Although the name suggests so, big data is not about volume. It is more about the complexity of the dataset that is too much for traditional processing techniques.
The term was coined by Doug Laney in a research report by Meta Group (now part of Gartner) in 2001. Laney is currently vice president and distinguished analyst with Gartner’s chief data officer research team. Gartner’s updated its definition in 2012 to: “Big Data is high volume, high velocity, and/or high variety information assets that require new forms of processing to enable enhanced decision making, insight discovery and process optimisation.”
Volume. EMC said 4.4 zetabytes (trillion gigabytes) of data existed in 2013. It comes from sensors, devices, video/audio, networks, log files, transactional applications, web, and social media – much of it generated in real time and in a very large scale.
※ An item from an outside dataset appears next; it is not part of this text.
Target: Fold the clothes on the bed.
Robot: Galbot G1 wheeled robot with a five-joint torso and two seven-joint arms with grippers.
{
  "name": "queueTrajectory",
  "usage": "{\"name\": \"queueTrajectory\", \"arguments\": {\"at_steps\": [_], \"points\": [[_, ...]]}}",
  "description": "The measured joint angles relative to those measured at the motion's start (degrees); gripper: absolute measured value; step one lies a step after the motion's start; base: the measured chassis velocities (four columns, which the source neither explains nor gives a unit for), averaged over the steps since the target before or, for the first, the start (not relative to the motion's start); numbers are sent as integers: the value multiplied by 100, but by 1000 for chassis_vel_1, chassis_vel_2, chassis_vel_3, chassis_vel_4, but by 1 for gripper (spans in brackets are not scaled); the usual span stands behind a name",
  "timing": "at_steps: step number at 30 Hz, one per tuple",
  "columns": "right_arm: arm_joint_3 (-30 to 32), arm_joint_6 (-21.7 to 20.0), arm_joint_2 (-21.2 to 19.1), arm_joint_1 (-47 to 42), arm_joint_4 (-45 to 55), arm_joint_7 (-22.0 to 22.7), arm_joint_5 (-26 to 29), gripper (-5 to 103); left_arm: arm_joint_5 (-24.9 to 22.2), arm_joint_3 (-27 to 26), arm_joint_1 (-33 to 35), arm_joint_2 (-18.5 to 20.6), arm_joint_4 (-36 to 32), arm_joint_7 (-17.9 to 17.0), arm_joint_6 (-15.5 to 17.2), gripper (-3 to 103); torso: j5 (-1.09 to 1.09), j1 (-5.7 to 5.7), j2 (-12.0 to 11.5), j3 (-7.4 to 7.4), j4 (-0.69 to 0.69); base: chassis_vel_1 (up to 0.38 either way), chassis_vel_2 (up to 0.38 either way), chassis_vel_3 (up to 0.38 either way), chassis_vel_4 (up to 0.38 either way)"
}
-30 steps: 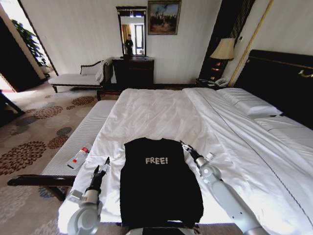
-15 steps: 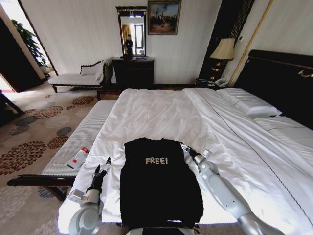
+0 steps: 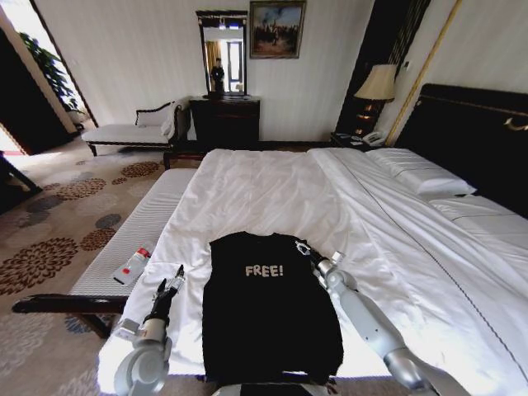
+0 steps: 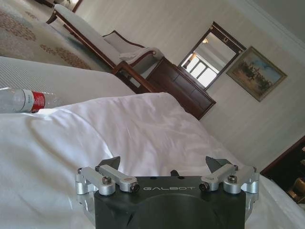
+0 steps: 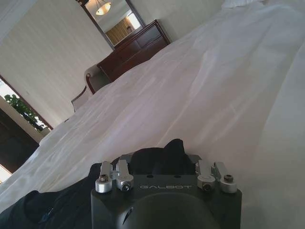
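Two grippers flank the shirt [image 3: 271, 305], spread flat near the bed's [image 3: 272, 190] foot edge. Your right gripper [image 3: 302, 247] is pinching the shoulder fabric, so lift it evenly; the left gripper [image 3: 176, 278] waits spread open beside the other edge.

place: hotel-style bedroom | bed [image 3: 272, 186]: large, white sheets and pillows [image 3: 417, 175], tall dark headboard [image 3: 470, 136] | furniture: dark dresser [image 3: 224, 120] under a mirror [image 3: 222, 53], framed painting [image 3: 276, 29], bedside lamp [image 3: 377, 86], upholstered chaise [image 3: 132, 130], long bench [image 3: 136, 231] just beside the bed | floor: patterned carpet [image 3: 49, 223]
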Motion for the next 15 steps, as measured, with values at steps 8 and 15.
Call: {"name": "queueTrajectory", "arguments": {"at_steps": [8, 15], "points": [[182, 26, -121, -245, 147, 12, -1, 25, 18, 91, -106, 0, 96, 0, -4, 100, 1, -1, 1, 0, -3, 0, 0, 0, 0], [210, 69, -73, -263, 143, 2, -87, 8, 40, 98, -104, -1, 98, -1, -4, 100, 1, -1, 1, 0, -1, 0, 0, 0, 0]]}}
IBM estimated 2.5 million terabytes of data – the equivalent of 10 million Blu-ray discs – are created daily.
The figure is expected to double every year to reach 44 zetabytes by 2020. Most of these, however, are streaming music and videos and not needed for analytics.
Velocity. This refers to how quickly data is created, moved or accessed. Big Data requires rapid access to data, while data for other uses, such as archives, need not be lightning fast.
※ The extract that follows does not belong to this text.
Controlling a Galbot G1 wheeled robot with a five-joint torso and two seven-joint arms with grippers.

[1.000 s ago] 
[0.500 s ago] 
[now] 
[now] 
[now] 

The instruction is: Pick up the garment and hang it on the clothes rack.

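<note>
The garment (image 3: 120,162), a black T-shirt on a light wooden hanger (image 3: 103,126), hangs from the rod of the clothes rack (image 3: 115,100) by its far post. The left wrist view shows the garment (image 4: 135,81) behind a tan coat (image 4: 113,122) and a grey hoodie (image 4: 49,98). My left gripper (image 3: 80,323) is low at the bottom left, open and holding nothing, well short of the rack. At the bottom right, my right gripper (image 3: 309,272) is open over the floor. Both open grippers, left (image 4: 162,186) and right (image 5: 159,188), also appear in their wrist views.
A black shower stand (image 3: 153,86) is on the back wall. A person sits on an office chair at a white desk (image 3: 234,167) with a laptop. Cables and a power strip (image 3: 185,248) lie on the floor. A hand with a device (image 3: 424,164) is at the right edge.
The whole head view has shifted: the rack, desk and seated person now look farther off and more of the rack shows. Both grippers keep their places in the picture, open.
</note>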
Variety. As different companies pursued their own path for storage and computing, data comes in different incompatible formats. Data can be kept in non-aligned data structures, use different semantics and increasingly, in unstructured formats.
IBM added another “V” for Veracity. Not all data can be trusted; some may be incomplete or poorly architected; some may be biased; some may be inaccurate, like fake news; some may be compromised, if not secured; some may be irrelevant or just “noise.” Hence, data scientists are needed to clean up data before it can be used.
Other “Vs” that have appeared in discussions on BDA include:
Viability. Is the data relevant for what is needed? Can the system differentiate between data used for measuring and those used for making predictions?
Volatility. Does the data change often and will it remain accurate and relevant? How will this affect storage requirements and costs?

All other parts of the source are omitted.